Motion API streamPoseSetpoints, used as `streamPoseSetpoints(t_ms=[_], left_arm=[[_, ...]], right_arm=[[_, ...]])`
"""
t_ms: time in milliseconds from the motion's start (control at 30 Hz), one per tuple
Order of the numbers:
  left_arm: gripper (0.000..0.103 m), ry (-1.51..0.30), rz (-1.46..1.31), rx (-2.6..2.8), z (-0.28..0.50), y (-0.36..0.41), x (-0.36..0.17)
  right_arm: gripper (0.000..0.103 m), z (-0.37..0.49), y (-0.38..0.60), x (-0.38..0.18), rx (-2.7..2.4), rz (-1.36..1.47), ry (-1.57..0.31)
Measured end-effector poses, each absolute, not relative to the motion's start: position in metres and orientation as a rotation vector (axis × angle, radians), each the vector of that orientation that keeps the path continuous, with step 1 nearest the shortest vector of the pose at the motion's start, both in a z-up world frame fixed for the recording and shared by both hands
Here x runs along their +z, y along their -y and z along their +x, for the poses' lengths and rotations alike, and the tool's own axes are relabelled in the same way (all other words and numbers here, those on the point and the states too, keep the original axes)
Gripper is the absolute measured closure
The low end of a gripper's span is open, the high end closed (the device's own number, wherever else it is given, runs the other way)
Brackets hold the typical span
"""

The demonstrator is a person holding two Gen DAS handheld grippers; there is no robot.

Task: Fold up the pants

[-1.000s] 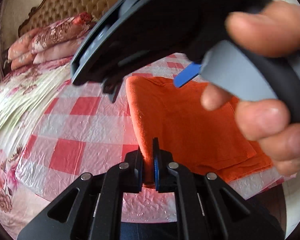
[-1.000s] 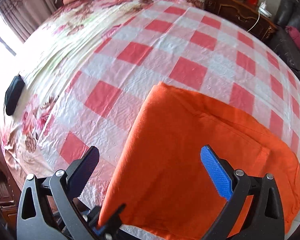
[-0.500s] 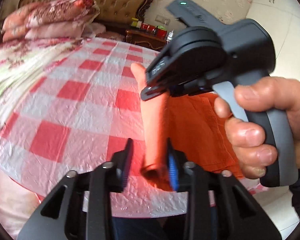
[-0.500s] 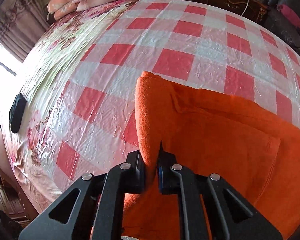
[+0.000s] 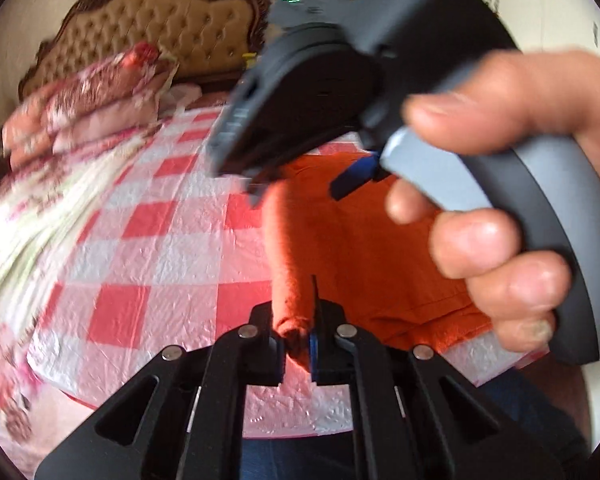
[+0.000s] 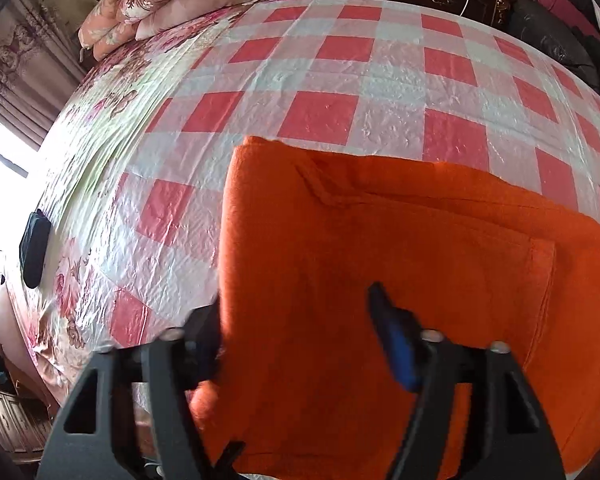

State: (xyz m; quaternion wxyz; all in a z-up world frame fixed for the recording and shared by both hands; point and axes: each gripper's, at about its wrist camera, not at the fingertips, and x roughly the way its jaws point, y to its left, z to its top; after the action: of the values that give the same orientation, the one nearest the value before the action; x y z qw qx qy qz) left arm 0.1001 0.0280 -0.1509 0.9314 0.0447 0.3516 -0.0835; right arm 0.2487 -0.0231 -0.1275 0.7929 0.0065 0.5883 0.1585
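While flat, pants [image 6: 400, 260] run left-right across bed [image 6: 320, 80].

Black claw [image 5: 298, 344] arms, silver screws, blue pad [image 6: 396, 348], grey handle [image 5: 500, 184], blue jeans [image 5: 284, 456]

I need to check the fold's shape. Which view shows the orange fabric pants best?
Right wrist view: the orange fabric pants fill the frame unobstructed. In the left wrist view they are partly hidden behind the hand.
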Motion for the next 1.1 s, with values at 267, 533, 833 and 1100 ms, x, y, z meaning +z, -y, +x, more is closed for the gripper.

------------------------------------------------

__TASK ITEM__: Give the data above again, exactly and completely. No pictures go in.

__RESULT OF THE TASK__:
Motion API streamPoseSetpoints, used as `streamPoseSetpoints(t_ms=[_], left_arm=[[_, ...]], right_arm=[[_, ...]])`
"""
t_ms: time in milliseconds from the motion's start (control at 30 Hz), one per tuple
Order of the numbers:
  left_arm: gripper (0.000..0.103 m), ry (-1.51..0.30), rz (-1.46..1.31), rx (-2.6..2.8), z (-0.28..0.50), y (-0.36..0.41), x (-0.36..0.17)
  right_arm: gripper (0.000..0.103 m), z (-0.37..0.49), y (-0.38..0.60), x (-0.38..0.18), rx (-2.7..2.4), rz (-1.36..1.47), ry (-1.57..0.31)
Measured end-effector poses, each absolute, not relative to the motion's start: position in metres and orientation as a rotation vector (axis × angle, radians), each the vector of that orientation that keeps the path continuous, with step 1 nearest the shortest vector of the pose at the motion's start, both in a z-up world frame fixed for the recording and shared by both hands
Here x runs along their +z, y along their -y and z along their +x, for the poses' lengths and rotations alike, and the tool's own axes are relabelled in the same way (all other words and numbers here, those on the point and the states too, keep the original axes)
Gripper is the absolute measured closure
The low end of a gripper's span is open, the high end closed (the device's own number, wherever else it is given, runs the other way)
Brackets hold the typical span
"""

The demonstrator is a person holding two Gen DAS handheld grippers; there is no robot.

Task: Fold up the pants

[-1.000s] 
[-1.000s] 
[-0.500s] 
[-0.500s] 
[+0.000s] 
[+0.000s] 

State: (xyz m; quaternion wxyz; all in a z-up world frame fixed for the recording and shared by both hands; point and axes: each gripper's, at about its wrist camera, not at the fingertips, and x roughly the way its jaws point, y to its left, z to its top; after the action: of the values that give the same orientation, the one nearest the value before the action; x y z qw qx qy qz) left arm 0.1001 0.0280 -0.1509 0.9314 0.0447 0.3516 -0.0835; right arm 0.2487 -0.0231 -0.1275 0.7929 0.0065 0.5883 0.1585
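While flat, pants [image 6: 400, 260] run left-right across bed [image 6: 320, 80].

Black claw [image 5: 298, 344] arms, silver screws, blue pad [image 6: 396, 348], grey handle [image 5: 500, 184], blue jeans [image 5: 284, 456]

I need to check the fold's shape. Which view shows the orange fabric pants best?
Right wrist view: the orange fabric pants fill the frame unobstructed. In the left wrist view they are partly hidden behind the hand.
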Motion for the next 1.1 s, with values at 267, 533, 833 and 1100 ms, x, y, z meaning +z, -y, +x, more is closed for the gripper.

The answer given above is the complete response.